Cloud storage for cultural collections is not cheap. AWS S3 standard storage pricing in the Australian region currently sits at around $US0.025 per gigabyte per month, and high-resolution archival image files — the kind used for Sovereign Hill's gold-rush-era photographic holdings or the Art Gallery of Ballarat's digitised prints — routinely run between 50 and 200 megabytes each. An institution holding 80,000 images at an average of 80MB each is managing roughly 6.4 terabytes of raw image data. If 25 per cent of those files are duplicates, the institution is paying for 1.6TB of redundant storage every single month, on top of backup and egress costs.

The duplication problem is compounded by the way collections were digitised across different grant funding rounds. Sovereign Hill received successive Sovereign Hill Museums Association digitisation grants — some through Tourism Victoria, some through the former Regional Arts Victoria stream — at different points across the 2010s and early 2020s. Each digitisation pass sometimes produced new image sets of objects that had already been scanned, without deduplication checks against legacy holdings. The result is multiple high-resolution TIFF files of the same gold specimen or mining implement, each stored under slightly different metadata strings.
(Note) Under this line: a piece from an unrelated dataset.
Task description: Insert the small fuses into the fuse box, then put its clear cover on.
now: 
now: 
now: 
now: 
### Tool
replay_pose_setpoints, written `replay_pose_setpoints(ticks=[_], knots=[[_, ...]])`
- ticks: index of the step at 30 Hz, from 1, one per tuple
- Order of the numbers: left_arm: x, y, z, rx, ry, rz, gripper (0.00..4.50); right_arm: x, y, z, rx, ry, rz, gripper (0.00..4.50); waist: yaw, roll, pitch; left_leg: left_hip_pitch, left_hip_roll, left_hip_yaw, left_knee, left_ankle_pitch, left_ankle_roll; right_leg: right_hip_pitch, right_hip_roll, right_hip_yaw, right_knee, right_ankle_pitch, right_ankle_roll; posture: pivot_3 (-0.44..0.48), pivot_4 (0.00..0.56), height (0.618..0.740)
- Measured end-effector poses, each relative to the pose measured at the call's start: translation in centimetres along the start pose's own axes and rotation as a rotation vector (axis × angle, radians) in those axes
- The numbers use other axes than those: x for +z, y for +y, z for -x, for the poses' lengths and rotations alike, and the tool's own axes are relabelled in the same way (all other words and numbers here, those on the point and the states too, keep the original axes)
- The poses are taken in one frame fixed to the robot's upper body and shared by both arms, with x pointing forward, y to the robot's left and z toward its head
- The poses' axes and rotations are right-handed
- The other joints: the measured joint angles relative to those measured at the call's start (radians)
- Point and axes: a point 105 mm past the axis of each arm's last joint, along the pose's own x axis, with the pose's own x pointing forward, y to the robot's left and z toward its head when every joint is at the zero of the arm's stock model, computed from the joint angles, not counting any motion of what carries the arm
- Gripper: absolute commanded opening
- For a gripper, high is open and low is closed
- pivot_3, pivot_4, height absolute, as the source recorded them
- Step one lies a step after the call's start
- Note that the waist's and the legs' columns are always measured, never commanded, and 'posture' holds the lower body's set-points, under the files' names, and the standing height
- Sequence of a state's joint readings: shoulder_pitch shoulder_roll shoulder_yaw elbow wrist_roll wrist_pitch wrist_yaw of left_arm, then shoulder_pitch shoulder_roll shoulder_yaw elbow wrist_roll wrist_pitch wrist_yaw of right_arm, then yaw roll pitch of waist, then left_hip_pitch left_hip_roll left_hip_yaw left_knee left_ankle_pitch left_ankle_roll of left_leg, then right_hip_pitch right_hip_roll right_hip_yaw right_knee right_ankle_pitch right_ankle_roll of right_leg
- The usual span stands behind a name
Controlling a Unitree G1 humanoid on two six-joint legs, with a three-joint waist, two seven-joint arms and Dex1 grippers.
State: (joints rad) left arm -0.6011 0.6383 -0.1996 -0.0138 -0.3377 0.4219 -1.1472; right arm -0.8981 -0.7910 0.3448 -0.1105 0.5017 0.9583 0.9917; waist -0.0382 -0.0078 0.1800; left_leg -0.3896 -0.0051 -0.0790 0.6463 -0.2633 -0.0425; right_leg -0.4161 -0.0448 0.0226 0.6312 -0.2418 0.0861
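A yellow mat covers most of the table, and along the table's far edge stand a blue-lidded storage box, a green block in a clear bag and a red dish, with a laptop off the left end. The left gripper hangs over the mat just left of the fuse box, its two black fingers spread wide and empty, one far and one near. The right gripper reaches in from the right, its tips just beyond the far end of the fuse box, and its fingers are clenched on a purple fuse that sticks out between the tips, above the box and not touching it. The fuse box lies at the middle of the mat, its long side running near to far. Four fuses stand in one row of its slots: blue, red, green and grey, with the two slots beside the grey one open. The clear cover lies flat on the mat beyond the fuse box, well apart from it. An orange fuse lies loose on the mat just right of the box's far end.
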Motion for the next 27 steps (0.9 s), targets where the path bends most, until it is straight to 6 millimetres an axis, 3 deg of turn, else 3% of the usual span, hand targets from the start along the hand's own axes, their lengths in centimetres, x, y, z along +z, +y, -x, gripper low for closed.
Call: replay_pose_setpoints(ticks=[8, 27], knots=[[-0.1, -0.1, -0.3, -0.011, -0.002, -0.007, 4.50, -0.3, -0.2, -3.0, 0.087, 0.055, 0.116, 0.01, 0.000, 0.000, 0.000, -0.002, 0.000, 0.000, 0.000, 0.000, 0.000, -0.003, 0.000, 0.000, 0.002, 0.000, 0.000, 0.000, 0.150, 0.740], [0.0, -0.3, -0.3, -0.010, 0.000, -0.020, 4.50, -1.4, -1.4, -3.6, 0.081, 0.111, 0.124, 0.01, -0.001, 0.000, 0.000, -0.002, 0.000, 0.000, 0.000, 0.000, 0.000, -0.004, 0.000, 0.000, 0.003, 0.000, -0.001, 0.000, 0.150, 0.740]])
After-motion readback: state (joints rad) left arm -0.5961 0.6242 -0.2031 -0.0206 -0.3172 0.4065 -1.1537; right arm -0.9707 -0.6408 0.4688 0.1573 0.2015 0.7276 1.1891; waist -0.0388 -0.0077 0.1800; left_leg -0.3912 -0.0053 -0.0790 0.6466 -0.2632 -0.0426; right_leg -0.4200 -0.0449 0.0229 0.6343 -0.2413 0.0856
Why Replacement and Remediation Are Now on the Table

Deduplication is not simply a matter of deleting files. Collections staff must verify that no single duplicate holds superior resolution, corrected metadata, or a rights clearance that the original scan lacks. That verification work takes time. Industry benchmarks for manual image review in archival settings put throughput at roughly 200 to 400 files per staff day, depending on complexity. For an institution with 20,000 suspected duplicates, that translates to between 50 and 100 working days of remediation — a significant impost on teams that, in Ballarat's regional context, are rarely larger than four or five full-time digital staff.

The financial pressure is landing at a difficult moment. Ballarat Health Services has dominated recent capital funding conversations in the region, and discretionary technology budgets across Ballarat City Council-linked cultural programs have faced scrutiny in the lead-up to the 2026–27 budget cycle. Institutions that cannot demonstrate efficient digital asset management risk losing ground in grant applications that increasingly require evidence of collection stewardship.

Practically, the path forward involves three steps that archivists and digital asset managers consistently recommend: first, running automated hash-comparison tools across image libraries to flag byte-identical duplicates for fast deletion; second, using perceptual hashing software — tools that identify visually similar but not identical files — to surface near-duplicates for human review; and third, establishing a single master repository with controlled ingest protocols so future digitisation projects do not recreate the problem. Free and open-source tools including digiKam and the DROID file profiling tool, both used in Australian collecting institutions, can handle the first two stages without additional licensing cost. The third step requires policy discipline more than technology spend — and that, in the end, is the harder fix.